■ **Brief**
Line by line, the data below should be set down unchanged, with images excluded.

■ **Given information**
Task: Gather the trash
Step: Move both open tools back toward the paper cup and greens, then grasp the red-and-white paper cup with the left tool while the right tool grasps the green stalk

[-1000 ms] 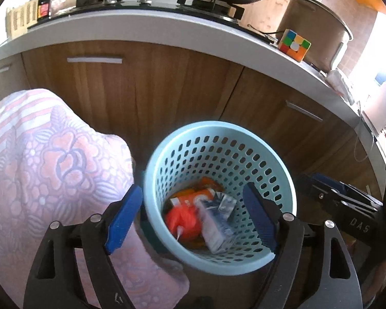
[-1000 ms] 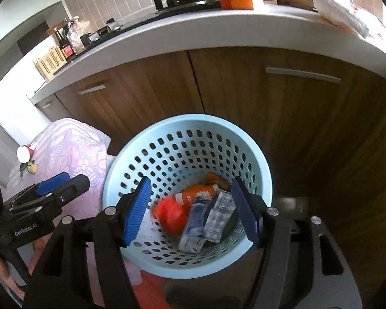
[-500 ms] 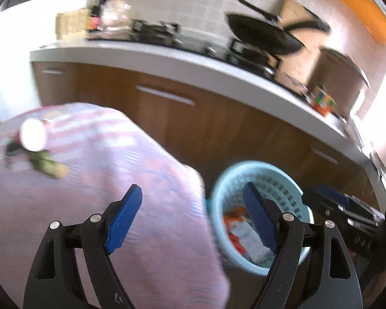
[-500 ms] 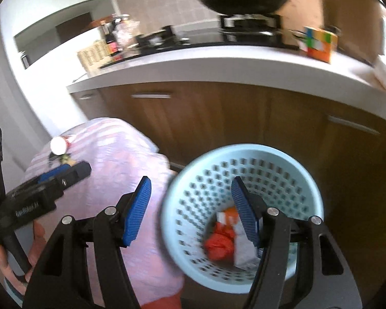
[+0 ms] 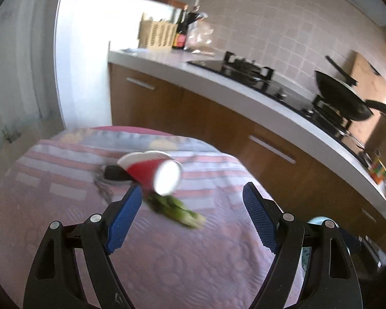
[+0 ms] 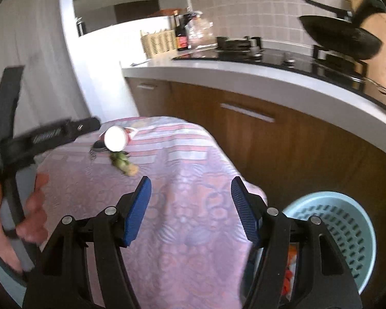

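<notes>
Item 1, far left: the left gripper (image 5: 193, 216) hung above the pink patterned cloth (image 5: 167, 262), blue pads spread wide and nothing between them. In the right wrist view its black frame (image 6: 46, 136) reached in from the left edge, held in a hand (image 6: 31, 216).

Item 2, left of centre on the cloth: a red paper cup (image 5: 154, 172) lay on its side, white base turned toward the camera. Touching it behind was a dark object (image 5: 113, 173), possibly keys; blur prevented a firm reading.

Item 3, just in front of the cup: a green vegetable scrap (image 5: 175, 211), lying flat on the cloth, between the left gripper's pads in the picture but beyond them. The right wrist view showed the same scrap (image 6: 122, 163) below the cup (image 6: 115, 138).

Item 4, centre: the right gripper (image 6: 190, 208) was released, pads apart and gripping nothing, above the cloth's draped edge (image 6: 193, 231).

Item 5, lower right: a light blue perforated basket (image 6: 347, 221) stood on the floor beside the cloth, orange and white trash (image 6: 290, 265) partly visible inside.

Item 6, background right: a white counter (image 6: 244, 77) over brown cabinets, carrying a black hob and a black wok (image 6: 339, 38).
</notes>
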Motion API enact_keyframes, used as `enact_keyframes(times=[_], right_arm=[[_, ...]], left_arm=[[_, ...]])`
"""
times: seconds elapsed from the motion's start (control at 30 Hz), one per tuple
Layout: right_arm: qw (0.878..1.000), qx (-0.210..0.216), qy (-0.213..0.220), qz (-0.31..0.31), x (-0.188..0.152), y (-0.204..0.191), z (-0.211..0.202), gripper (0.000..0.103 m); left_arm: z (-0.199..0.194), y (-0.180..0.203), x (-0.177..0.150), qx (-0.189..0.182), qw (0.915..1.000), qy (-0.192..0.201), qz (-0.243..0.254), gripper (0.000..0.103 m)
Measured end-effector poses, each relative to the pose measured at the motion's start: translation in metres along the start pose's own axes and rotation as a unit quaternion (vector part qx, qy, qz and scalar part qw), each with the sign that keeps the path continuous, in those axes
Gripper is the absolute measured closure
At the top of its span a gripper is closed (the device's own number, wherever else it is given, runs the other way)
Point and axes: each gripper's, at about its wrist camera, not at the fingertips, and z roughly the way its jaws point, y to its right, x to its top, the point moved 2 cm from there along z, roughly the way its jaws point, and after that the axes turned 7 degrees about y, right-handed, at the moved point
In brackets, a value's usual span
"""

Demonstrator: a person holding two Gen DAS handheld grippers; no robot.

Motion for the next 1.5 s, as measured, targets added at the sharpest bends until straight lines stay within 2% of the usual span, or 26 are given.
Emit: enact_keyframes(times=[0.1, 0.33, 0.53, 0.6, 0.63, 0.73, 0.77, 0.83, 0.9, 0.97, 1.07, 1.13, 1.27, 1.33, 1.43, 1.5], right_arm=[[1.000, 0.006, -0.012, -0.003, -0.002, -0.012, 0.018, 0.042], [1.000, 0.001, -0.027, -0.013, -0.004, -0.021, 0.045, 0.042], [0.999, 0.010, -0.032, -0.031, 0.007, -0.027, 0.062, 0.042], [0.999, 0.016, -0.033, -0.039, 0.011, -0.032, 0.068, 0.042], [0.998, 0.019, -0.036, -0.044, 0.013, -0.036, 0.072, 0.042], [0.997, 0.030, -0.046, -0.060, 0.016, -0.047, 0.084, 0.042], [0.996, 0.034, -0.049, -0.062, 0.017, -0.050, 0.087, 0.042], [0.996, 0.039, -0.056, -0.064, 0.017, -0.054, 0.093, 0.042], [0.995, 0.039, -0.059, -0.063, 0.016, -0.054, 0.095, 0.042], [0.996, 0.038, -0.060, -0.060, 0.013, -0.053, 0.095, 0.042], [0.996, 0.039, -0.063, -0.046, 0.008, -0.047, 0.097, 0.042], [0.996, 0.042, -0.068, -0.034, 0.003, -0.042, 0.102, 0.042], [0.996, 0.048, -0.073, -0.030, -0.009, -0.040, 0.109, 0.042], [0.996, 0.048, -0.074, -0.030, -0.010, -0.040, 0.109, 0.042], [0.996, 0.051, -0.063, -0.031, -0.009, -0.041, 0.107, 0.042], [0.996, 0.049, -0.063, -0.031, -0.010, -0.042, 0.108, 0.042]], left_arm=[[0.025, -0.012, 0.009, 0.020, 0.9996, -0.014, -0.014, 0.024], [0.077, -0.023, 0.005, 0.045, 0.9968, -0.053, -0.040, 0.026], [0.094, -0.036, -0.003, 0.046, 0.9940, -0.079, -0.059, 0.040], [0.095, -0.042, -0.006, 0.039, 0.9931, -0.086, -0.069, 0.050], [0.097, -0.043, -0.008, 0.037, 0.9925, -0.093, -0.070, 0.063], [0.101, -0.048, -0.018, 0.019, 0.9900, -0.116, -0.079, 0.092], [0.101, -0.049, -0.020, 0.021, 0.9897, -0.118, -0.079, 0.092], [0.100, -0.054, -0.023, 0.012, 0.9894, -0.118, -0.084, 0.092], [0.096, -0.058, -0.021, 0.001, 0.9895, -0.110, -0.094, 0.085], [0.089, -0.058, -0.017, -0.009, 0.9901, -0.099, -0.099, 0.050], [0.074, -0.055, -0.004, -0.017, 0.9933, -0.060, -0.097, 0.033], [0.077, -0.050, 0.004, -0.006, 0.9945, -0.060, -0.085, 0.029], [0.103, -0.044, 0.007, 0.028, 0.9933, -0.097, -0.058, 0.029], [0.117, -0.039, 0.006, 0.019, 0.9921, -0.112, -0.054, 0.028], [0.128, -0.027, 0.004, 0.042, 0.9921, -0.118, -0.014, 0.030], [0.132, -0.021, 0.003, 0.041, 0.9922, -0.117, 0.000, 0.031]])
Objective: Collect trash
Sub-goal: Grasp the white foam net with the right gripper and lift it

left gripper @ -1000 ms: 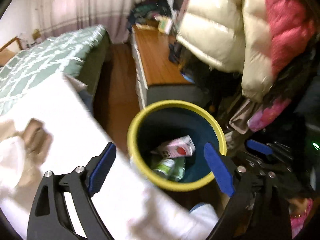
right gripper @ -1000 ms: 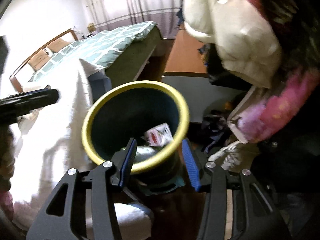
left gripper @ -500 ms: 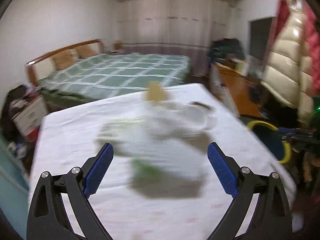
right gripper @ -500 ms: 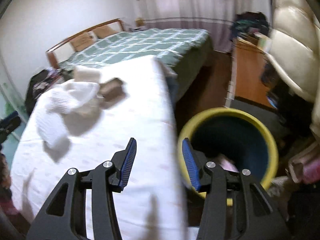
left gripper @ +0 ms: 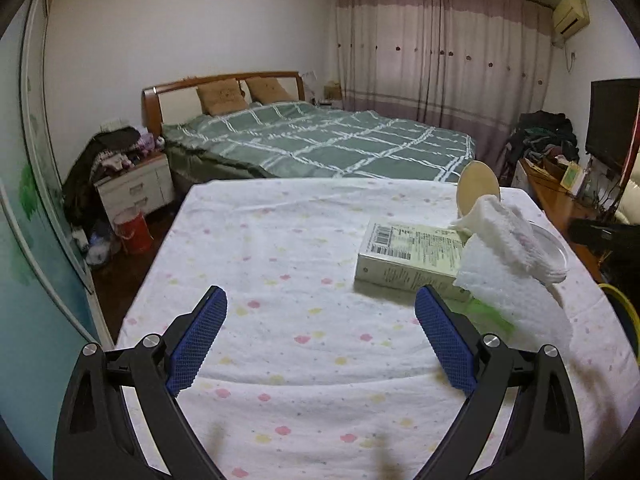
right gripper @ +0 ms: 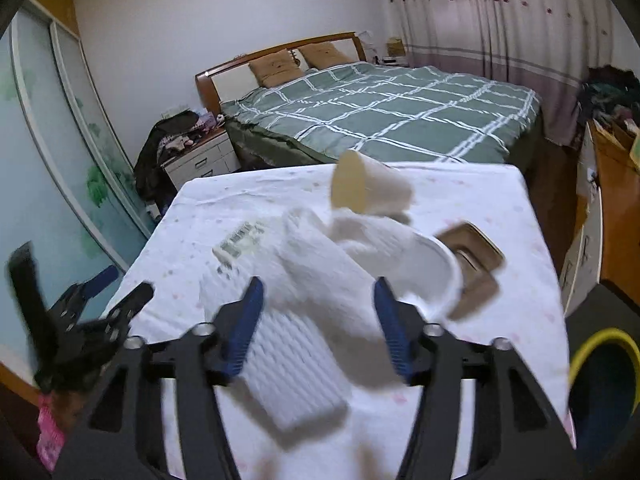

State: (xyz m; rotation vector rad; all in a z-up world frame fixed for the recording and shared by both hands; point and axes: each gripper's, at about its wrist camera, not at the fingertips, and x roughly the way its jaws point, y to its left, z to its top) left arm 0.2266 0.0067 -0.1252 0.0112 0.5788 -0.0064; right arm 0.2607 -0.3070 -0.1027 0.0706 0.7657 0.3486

■ **Solved problem**
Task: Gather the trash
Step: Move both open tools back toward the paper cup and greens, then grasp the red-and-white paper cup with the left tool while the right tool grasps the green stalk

[-1000 ms] 
[-1000 ms] 
[-500 ms] 
[-500 ms] 
[+0 ms] 
[+0 ms] 

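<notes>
Item 1, far left: the left gripper (image 5: 193, 216) hung above the pink patterned cloth (image 5: 167, 262), blue pads spread wide and nothing between them. In the right wrist view its black frame (image 6: 46, 136) reached in from the left edge, held in a hand (image 6: 31, 216).

Item 2, left of centre on the cloth: a red paper cup (image 5: 154, 172) lay on its side, white base turned toward the camera. Touching it behind was a dark object (image 5: 113, 173), possibly keys; blur prevented a firm reading.

Item 3, just in front of the cup: a green vegetable scrap (image 5: 175, 211), lying flat on the cloth, between the left gripper's pads in the picture but beyond them. The right wrist view showed the same scrap (image 6: 122, 163) below the cup (image 6: 115, 138).

Item 4, centre: the right gripper (image 6: 190, 208) was released, pads apart and gripping nothing, above the cloth's draped edge (image 6: 193, 231).

Item 5, lower right: a light blue perforated basket (image 6: 347, 221) stood on the floor beside the cloth, orange and white trash (image 6: 290, 265) partly visible inside.

Item 6, background right: a white counter (image 6: 244, 77) over brown cabinets, carrying a black hob and a black wok (image 6: 339, 38).
</notes>
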Motion API enact_keyframes, used as `enact_keyframes(times=[_], right_arm=[[_, ...]], left_arm=[[_, ...]])`
"""
times: seconds elapsed from the motion's start (control at 30 Hz), one per tuple
Layout: right_arm: qw (0.878..1.000), qx (-0.210..0.216), qy (-0.213..0.220), qz (-0.31..0.31), x (-0.188..0.152), y (-0.204..0.191), z (-0.211..0.202), gripper (0.000..0.103 m); left_arm: z (-0.199..0.194), y (-0.180..0.203), x (-0.177..0.150), qx (-0.189..0.182), qw (0.915..1.000), qy (-0.192..0.201), qz (-0.243..0.254), gripper (0.000..0.103 m)
Measured end-effector poses, each relative to the pose measured at the motion's start: translation in metres along the start pose's own axes and rotation as a unit quaternion (vector part qx, qy, qz and scalar part qw), each with the sign that keeps the path continuous, in those axes
Gripper is the absolute measured closure
At the top of its span a gripper is closed (the device's own number, wherever else it is given, runs the other way)
Point and axes: each gripper's, at about its wrist camera, not at the fingertips, and z roughly the way its jaws point, y to its right, x to its top, the point moved 2 cm from there along z, roughly the way its jaws point, and after that the axes turned 7 degrees about y, right-handed, at the moved point
In brackets, a value's usual span
"""

Demonstrator: a person holding two Gen DAS handheld grippers; no robot.

Motion for the next 1.5 s, as measured, targets added at the sharpest bends until straight lines stay within 2% of the usual span, or 26 are given.
Emit: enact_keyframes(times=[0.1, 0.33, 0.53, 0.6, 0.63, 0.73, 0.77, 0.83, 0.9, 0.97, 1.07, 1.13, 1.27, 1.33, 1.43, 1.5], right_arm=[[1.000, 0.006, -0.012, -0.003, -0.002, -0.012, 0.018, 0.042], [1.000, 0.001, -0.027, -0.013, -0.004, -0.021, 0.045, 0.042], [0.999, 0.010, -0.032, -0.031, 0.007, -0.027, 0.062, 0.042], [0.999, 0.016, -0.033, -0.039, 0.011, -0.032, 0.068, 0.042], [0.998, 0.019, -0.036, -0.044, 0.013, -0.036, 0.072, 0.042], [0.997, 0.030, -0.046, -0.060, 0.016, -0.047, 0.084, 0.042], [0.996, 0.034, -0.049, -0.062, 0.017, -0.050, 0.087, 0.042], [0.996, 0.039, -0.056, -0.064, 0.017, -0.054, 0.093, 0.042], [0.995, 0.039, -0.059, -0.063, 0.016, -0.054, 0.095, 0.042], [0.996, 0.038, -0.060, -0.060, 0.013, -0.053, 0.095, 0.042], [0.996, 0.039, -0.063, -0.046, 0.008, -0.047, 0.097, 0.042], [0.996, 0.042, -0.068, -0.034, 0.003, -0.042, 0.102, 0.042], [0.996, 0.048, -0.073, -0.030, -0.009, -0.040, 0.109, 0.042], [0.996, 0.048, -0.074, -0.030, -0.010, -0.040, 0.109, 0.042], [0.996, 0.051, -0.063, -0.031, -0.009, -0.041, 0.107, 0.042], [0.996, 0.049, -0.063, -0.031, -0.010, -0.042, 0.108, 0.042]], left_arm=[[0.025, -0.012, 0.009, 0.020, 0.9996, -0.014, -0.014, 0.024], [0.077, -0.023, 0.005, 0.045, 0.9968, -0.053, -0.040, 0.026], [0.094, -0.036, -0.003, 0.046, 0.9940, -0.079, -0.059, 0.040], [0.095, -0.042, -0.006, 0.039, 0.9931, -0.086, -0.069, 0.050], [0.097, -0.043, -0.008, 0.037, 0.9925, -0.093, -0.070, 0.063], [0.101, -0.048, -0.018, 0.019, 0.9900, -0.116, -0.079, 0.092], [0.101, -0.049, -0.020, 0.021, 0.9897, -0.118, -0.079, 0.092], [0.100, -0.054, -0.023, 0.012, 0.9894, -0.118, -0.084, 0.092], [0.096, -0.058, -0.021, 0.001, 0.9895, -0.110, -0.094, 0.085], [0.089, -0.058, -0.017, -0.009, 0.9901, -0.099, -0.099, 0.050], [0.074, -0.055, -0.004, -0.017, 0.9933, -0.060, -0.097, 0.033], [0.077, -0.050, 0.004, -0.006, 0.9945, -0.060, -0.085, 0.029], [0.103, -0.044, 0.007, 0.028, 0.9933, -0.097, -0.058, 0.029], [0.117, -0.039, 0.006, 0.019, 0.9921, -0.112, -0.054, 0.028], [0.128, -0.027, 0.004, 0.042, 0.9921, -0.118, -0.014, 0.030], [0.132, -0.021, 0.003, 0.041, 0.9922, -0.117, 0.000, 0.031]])
Objective: Collect trash
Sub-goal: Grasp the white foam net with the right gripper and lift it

left gripper @ -1000 ms: 
right gripper @ -1000 ms: 
left gripper @ -500 ms: 
right gripper @ -500 ms: 
left gripper @ +0 ms: 
right gripper @ +0 ms: 

State: (xyz m; rotation vector rad; all in a z-up world frame fixed for the recording and shared by both hands; point and axes: each gripper's, at about its wrist camera, not at the fingertips, and x roughly the way its jaws point, y to its left, z to its top) left arm 0.2266 0.0067 -0.1252 0.0112 0.5788 -0.0064; right arm 0.2607 -0.3070 -0.1027 0.0706 0.7657 0.3486

Work on the exercise is finished.